Searching for Exoplanets

Searching for Exoplanets

Searching for exoplanets among the stars is not an easy task. If you could use one phrase to sum up the problem it would be “dark plants and bright stars”. To explain this we look to our own solar system; our sun is 20 billion times brighter than even the largest planet, Jupiter. This is the same in other systems around the universe. The stars are too bright for us to see the planets that orbit them properly. Looking for exoplanets is like looking for a bug near an extremely bright light bulb; it is not easy.

Therefore, scientists must use indirect methods to locate exoplanets. The existence of these planets is captured indirectly, using observed data. Much like trying to catch a criminal with no real proof, and only circumstantial evidence.

There are two methods of indirect detection used:

  1. Radial Velocity Method (Doppler Spectroscopy)

(credit: NASA)

In our solar system, we like to think “the Earth revolves around the sun.” However, this is not exactly true. The sun’s gravity pulls on the Earth, and the Earth’s gravity actually pulls on the sun as well. This causes our sun and the Earth to revolve around a common center of gravity. However, because the sun is overwhelmingly heavier than the Earth, the common center of gravity for the two bodies is extremely close to the sun’s center. So much, in fact, that effectively “the Earth revolves around the sun.”

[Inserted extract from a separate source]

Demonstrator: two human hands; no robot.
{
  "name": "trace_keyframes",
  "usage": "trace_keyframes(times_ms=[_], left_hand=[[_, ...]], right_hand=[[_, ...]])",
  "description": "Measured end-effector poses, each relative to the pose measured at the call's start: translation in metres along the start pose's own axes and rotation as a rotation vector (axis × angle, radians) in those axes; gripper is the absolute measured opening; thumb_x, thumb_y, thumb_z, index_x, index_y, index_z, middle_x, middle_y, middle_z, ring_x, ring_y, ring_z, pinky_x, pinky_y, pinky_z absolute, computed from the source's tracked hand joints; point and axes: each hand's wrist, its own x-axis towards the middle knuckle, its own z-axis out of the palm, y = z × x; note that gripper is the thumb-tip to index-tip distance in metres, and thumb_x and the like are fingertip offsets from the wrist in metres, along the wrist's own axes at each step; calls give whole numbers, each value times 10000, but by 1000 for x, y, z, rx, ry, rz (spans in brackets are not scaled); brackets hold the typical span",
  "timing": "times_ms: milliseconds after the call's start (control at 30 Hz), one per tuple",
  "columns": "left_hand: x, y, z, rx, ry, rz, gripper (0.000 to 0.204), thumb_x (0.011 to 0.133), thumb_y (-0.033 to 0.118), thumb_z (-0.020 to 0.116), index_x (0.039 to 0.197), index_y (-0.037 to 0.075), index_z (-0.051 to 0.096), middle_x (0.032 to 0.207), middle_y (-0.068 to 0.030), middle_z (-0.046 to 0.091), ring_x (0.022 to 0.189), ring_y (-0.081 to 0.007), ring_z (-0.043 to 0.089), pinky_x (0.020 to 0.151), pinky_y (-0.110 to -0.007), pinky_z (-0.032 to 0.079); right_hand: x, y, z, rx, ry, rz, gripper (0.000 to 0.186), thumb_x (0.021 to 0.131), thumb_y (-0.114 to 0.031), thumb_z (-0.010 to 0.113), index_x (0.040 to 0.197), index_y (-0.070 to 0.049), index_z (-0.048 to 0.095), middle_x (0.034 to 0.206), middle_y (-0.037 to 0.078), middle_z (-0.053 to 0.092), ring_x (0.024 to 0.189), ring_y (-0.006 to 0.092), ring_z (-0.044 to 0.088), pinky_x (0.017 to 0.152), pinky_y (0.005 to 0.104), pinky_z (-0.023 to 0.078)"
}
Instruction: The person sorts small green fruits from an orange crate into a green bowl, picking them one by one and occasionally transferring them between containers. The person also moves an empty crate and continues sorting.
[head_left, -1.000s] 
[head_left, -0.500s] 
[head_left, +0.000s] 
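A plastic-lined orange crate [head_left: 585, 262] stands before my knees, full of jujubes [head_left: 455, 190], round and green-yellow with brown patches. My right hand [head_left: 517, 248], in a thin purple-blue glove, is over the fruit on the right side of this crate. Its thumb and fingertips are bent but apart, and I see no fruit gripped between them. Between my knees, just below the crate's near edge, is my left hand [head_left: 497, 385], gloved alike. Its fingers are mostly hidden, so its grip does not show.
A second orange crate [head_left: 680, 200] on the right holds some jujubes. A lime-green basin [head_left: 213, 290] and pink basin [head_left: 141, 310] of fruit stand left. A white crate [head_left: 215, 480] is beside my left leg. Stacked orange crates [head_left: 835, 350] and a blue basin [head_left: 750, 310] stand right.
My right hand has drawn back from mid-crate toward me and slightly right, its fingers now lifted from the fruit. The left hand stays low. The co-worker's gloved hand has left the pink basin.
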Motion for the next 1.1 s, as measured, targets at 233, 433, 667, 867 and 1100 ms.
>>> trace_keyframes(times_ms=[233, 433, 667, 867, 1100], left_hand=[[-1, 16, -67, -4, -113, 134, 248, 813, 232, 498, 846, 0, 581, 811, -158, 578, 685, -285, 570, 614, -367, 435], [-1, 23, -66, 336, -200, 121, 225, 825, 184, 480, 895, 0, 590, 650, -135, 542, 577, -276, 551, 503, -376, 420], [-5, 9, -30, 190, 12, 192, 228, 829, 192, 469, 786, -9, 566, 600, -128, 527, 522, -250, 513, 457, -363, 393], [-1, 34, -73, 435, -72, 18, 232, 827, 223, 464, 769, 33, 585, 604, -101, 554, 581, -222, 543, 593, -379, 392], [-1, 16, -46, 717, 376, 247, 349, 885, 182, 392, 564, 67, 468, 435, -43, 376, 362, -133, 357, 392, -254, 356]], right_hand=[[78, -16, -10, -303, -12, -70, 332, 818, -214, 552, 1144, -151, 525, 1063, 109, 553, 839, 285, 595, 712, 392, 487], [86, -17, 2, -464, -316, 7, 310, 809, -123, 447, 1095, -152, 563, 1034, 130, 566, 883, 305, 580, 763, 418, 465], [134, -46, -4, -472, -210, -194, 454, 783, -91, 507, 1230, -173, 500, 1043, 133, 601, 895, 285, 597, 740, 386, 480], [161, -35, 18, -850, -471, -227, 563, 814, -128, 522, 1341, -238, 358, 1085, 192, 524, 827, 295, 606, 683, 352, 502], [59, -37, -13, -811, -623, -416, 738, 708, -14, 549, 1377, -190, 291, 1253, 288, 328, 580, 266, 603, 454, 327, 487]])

Exoplanets react with their host stars in the same way, where each planet and host star revolve around a common center of gravity. In other words, when a planet orbits a star, that star visibly “wobbles” a small amount. Using this type of indirect proof, if this “wobble” can be detected, there is a good chance a planet exists around the star.

Unfortunately for scientists trying to detect exoplanets, this “wobble” is extremely small. Earth is also so far away from these stars that visibly capturing any effects is difficult. To solve this, an idea was developed to detect any unusual patterns in distant star positions using the Doppler Effect.

The Doppler Effect is a phenomenon where waves (sound and light) appear to expand and contract as they become closer or farther away from an observer. For example, the sound of an ambulance siren changes as it comes toward a person and as it races away. This is how the Doppler Effect works.

If a star with an exoplanet appears to be wobbling, the wavelengths of light that reach the observer (Earth) will expand and contract as that star moves through space. If the expansions and contractions of these wavelengths can be observed, we know the star is periodically wobbling. This means that the observed star has some type of celestial body (an exoplanet) exerting gravitational forces upon it. This is an indirect method for discovering a planet’s existence, called the Radial Velocity Method, or Doppler Spectroscopy.

Incidentally, because of a planet’s large gravitational force, the Doppler Effect is also very large. By observing the period of the expanding and contracting light wavelengths, the revolution cycle of the planet orbiting the star can be understood. By using the Radial Velocity Method, when new exoplanets are discovered, we also are able to predict their mass and orbit cycle.

  1. Transit Method

(credit: NASA)

An exoplanet’s orbit can also be directly detected when the planet crosses in front of its host star. The light that reaches Earth from the star dims slightly. This is similar to viewing a solar eclipse of our own sun from Earth, but a much smaller version.

Due to this small “solar eclipse,” the amount of light captured from the host star periodically decreases, which proves the existence of an orbiting planet. This method is called the transit method. By using the transit method, an exoplanet is not only discovered but additional information about the planet can also be calculated.

When observing a transit, the decrease in the change of light can determine the size of the planet. For example, if the amount of light from the host star darkens by 1%, we know the planet’s size is 1% that of its host star. In these cases, it is possible to presume the planet’s size when exoplanets are discovered using the transit method.

In addition, if a planet is discovered by the transit method and its speed is measured by radial velocity (1. Radial Velocity Method), we can assume the planet’s mass. Once the mass and size are both understood, the planet’s density can easily be calculated. In other words, by using these methods together, scientists can predict a lot about each planet they discover; whether it is rocky, has icebergs, is composed of gas, etc.

When using the transit method, light that reaches Earth from the host star may also pass through the planet’s atmosphere. By analyzing this light, the planet’s atmospheric composition can also be predicted.

Although this article doesn’t explain it in detail, in cases where the other side of the host star is hidden, using additional data (called a secondary eclipse), scientists can assume the planet’s surface temperature as well.

The transit method is an extremely powerful tool. Not only does it prove that exoplanets do in fact exist, but it can give us detailed characteristics about each individual planet that is examined.